Academic papers

Reports of benefit from colour came to the attention of Professor Arnold Wilkins of the Medical Research Council, UK in the early 1990’s. Concerned that the benefit was placebo effect, he recognised that if colour potentially gave benefit, the colour needed to be selected with precision and with the three aspects of colour, hue, saturation and brightness independent of one another. To allow this selection he invented what is called today the Intuitive Colorimeter and used this instrument to carry out scientific research into this effect.

Following open trials, a double blind placebo controlled trial *2, published in 1994, proved that the beneficial effect of colour on perceptual distortion was not entirely attributable to a placebo effect. This meant that many children and adults with visual stress could be helped. Further research showed a possible explanation of the effect *3 and confirmed links with photosensitive epilepsy *4

Much research has also been carried out into the effect of colour with migraine.*5 Again people with migraine or with migraine in the family are particularly susceptible to the perceptual distortions seen in epileptogenic visual stimuli and colour can be of benefit.

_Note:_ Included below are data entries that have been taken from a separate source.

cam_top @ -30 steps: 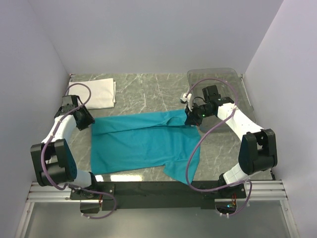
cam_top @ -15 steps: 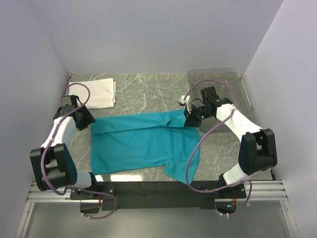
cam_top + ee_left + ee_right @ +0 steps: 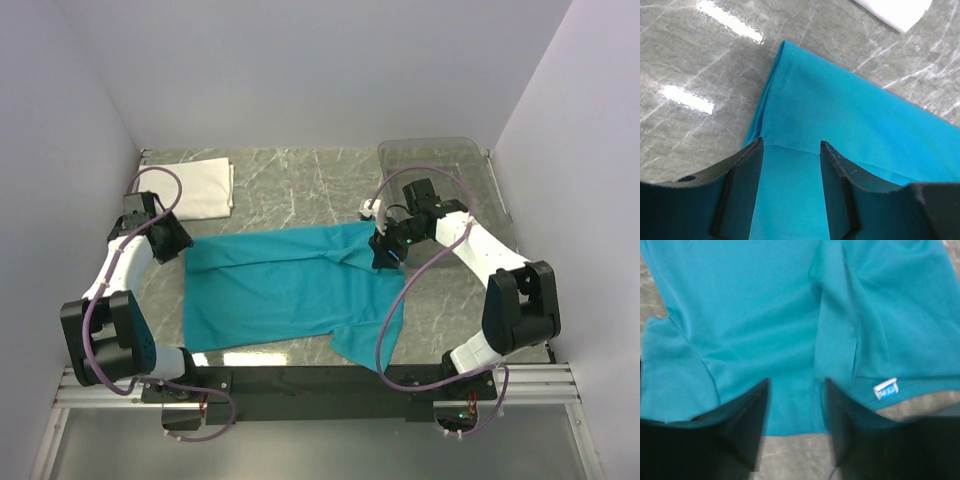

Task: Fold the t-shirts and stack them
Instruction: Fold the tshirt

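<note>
The teal t-shirt [image 3: 290,285] lies spread across the middle of the table, its right part folded over, and a sleeve hangs toward the near edge. The white t-shirt [image 3: 200,188] lies folded at the back left. My left gripper [image 3: 178,240] is at the teal shirt's far left corner. In the left wrist view it [image 3: 791,145] is open, with flat teal cloth [image 3: 840,100] under the gap. My right gripper [image 3: 385,252] is over the shirt's far right edge. In the right wrist view it [image 3: 796,382] is open above the teal cloth [image 3: 750,315], beside the neck label [image 3: 885,389].
A clear plastic bin [image 3: 440,160] stands at the back right, just behind the right arm. The marble table [image 3: 300,190] is walled in on the left, right and back. A corner of the white shirt [image 3: 895,10] shows at the top of the left wrist view.
The right gripper has opened, let go of the teal shirt's edge and shifted slightly toward the near side. The left gripper has hardly moved.
</note>
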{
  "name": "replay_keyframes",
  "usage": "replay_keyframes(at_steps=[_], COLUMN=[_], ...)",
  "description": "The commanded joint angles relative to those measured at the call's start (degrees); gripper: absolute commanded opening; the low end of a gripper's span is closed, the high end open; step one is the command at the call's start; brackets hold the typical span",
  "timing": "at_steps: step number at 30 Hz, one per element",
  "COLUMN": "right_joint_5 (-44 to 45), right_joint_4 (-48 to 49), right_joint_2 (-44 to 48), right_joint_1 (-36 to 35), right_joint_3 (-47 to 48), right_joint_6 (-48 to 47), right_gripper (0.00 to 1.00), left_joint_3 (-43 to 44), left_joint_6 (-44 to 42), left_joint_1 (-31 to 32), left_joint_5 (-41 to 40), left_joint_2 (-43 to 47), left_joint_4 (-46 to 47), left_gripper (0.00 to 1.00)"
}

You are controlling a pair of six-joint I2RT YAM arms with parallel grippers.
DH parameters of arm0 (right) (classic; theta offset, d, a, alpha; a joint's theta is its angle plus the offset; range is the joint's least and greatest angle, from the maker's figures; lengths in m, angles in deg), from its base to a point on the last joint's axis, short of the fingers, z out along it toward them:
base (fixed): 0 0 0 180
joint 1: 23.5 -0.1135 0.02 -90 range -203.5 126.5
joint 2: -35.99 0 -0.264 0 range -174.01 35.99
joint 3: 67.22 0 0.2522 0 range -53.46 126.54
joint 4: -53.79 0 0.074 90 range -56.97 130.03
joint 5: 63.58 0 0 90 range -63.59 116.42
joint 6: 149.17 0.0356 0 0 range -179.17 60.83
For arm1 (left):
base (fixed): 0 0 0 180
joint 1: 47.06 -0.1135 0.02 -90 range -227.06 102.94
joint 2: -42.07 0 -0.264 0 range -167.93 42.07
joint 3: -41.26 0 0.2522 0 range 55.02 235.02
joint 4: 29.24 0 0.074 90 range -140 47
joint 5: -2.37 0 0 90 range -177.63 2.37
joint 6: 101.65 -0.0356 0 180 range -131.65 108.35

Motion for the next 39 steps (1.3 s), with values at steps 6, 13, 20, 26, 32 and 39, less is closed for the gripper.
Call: replay_keyframes(at_steps=[6,13,20,26,32,39], right_joint_5=[-4.33,-12.80,-1.39,6.44,7.95,11.20], right_joint_4=[-7.91,-35.95,-2.87,12.37,6.77,2.19], right_joint_2=[6.57,5.08,13.61,7.03,-8.96,-15.04], right_joint_1=[-0.05,-1.71,-7.61,-5.32,-6.55,-10.77], right_joint_3=[8.23,-1.51,-15.15,-6.99,7.78,12.80], right_joint_6=[-6.42,-51.97,-14.41,-0.03,-3.27,-7.24], right_gripper=[0.64,0.65,0.61,0.60,0.60,0.59], left_joint_3=[1.89,0.32,-9.17,-11.56,-9.80,-11.12], left_joint_6=[3.64,9.17,11.64,12.17,11.12,11.11], left_joint_1=[-0.15,-0.41,-0.32,-0.32,-0.32,-0.32], left_joint_5=[3.61,10.80,13.10,14.69,15.04,15.39], left_joint_2=[12.75,16.74,23.84,27.02,27.72,29.30], left_joint_4=[-0.10,-4.81,-10.73,-10.46,-11.25,-11.25], left_gripper=[0.67,0.77,0.72,0.72,0.72,0.72])
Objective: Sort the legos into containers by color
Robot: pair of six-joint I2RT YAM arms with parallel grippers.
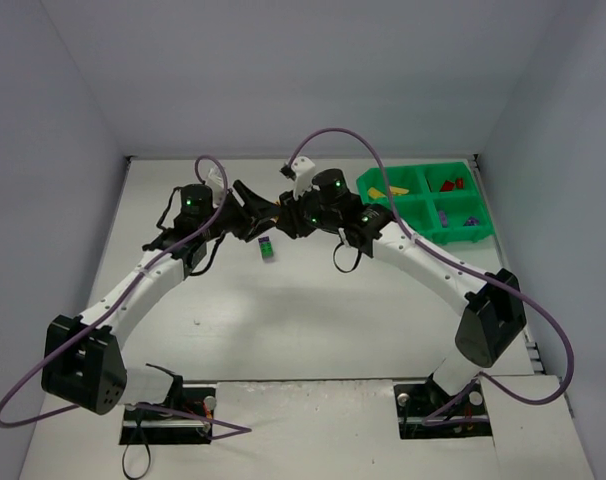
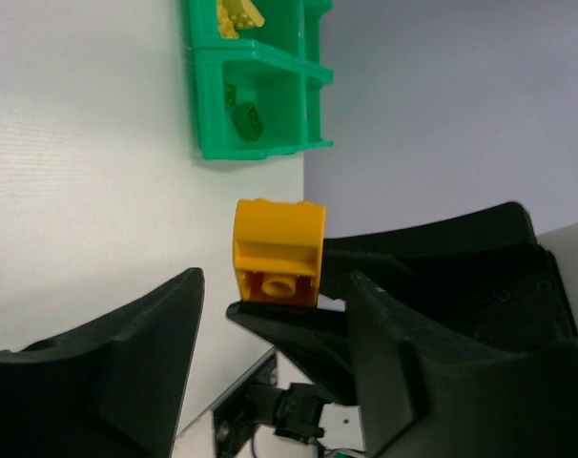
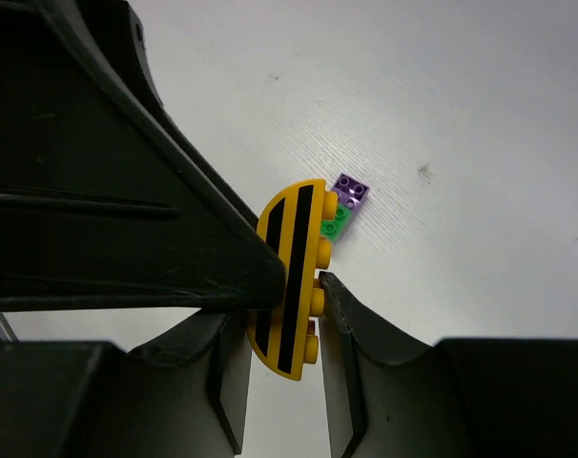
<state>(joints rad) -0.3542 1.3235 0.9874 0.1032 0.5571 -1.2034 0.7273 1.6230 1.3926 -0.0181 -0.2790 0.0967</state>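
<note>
— Above the desk (image 1: 313, 320), where's the yellow striped brick (image 3: 291, 277)?
— Clamped in the right gripper (image 3: 284, 307) jaws. The left gripper (image 2: 275, 280) jaws stand apart, close by.
— What's left?
— That one, plus the purple-and-green stack (image 1: 267, 247) lying on the desk. The tray (image 1: 445, 238) already holds yellow, red, purple and green bricks.

You look down from above and behind, tray (image 1: 453, 237) at two o'clock; both close wrist views share the yellow brick (image 2: 278, 250).
</note>
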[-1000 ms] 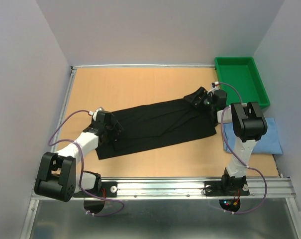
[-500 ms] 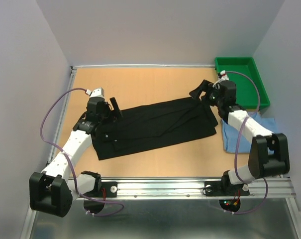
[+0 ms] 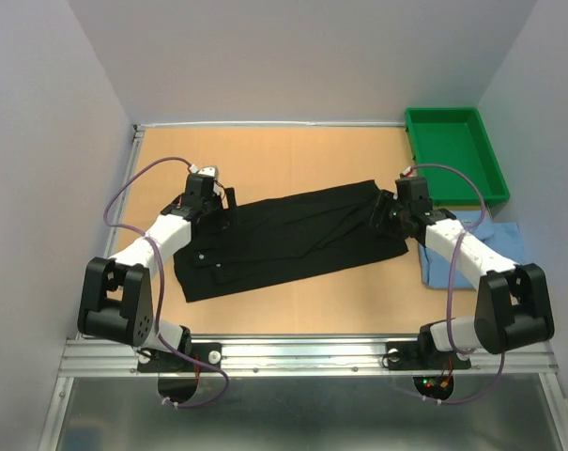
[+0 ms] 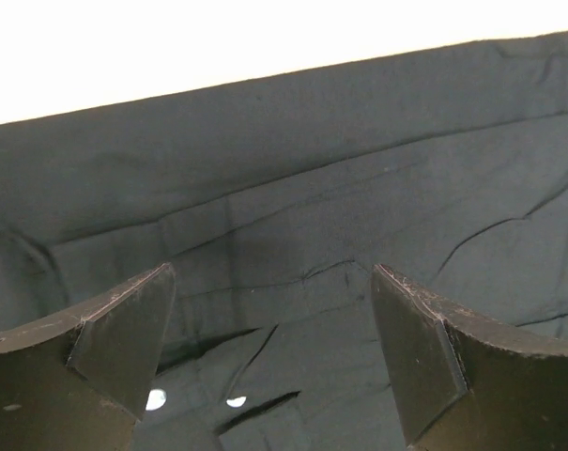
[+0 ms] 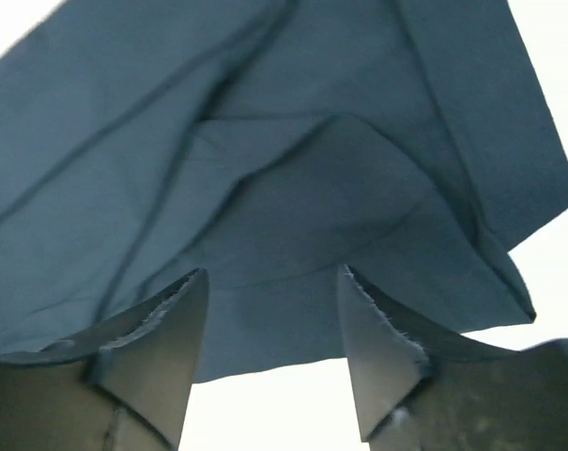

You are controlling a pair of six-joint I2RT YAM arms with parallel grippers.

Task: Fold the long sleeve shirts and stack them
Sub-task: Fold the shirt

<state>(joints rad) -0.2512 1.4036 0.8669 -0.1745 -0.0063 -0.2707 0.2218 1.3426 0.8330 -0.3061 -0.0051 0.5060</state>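
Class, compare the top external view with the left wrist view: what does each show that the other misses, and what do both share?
Only the top view: the green tray, the light blue shirt, the right hand and the whole black shirt. Only the left wrist view: fine creases and two white buttons close up. Both: the black shirt and the open left hand.
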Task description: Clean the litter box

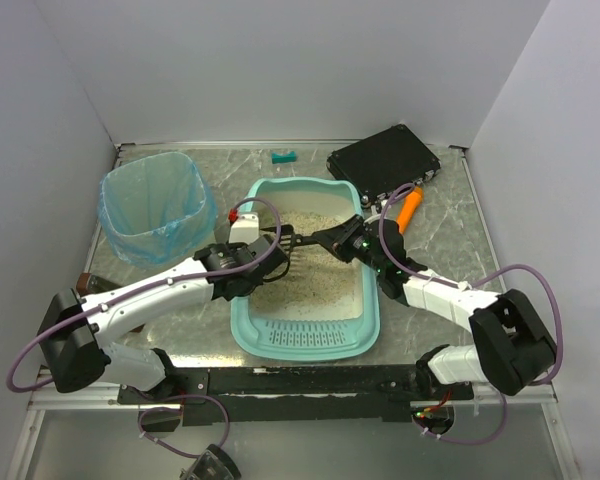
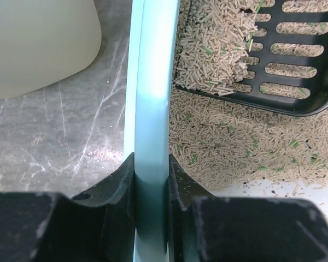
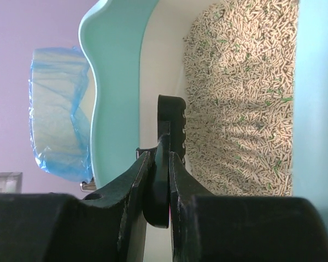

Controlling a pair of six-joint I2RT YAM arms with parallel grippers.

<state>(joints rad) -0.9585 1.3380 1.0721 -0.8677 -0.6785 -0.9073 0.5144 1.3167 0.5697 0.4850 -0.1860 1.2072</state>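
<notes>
The teal litter box [image 1: 372, 300] with beige litter [image 1: 310, 270] lies in the middle of the table. My left gripper [image 1: 250, 268] is shut on its left rim; in the left wrist view the jaws [image 2: 151, 170] clamp the teal rim [image 2: 151, 82]. My right gripper [image 1: 327, 240] is shut on the handle of a black slotted scoop [image 1: 285, 243] held over the litter. The scoop [image 2: 303, 82] carries a heap of litter pellets [image 2: 218, 49]. In the right wrist view the jaws [image 3: 159, 164] pinch the scoop's handle [image 3: 164, 136] edge-on, with the litter [image 3: 246, 98] beyond.
A white bin lined with a blue bag [image 1: 155, 205] stands left of the box, and it shows in the right wrist view [image 3: 60, 114]. A black case [image 1: 383, 160] lies at the back right with an orange tool [image 1: 410, 210] beside it. A small teal piece [image 1: 284, 157] lies at the back.
</notes>
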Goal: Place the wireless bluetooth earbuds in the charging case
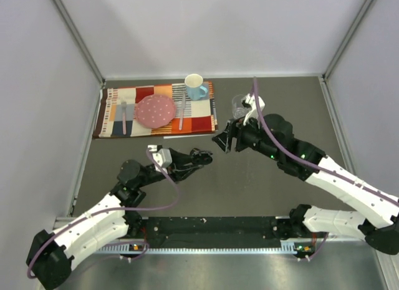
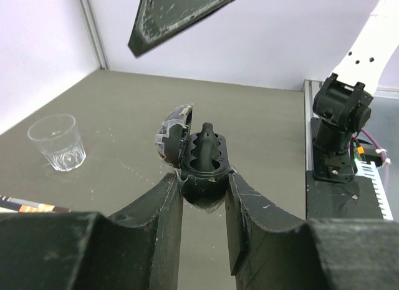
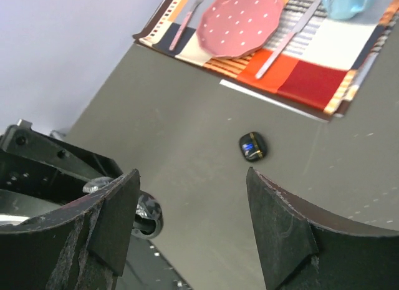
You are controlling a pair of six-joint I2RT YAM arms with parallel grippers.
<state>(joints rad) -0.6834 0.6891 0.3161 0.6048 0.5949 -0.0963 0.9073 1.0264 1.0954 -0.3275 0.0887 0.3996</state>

FURTHER RESEARCH PAPERS AVAILABLE AT: http://www.essex.ac.uk/psychology/overlays/

It is recognised that problems of visual stress could be attributed to Binocular vision anomalies or refractive problems, so it is vitally important that prior to a colour assessment a full optometric examination is carried out to eliminate these possibilities which it would be inappropriate to treat with colour.*7 + *8

*1 Lightstone A. Lightstone T. Wilkins A. Both coloured overlays and coloured lenses can improve reading fluency but their optimal chromaticities differ. Ophthalmic and Physiological Optics 19 279-285 (1999)

*2 Wilkins A. Evans B.J.W. Brown J.A. Busby A.E. Wingfield A.E. Jeans R.J. and Bald J. Double-masked placebo-controlled trial of precision filters in children who use coloured overlays. Ophthalmic and Physiological Optics Vol 14 365-370 (1994)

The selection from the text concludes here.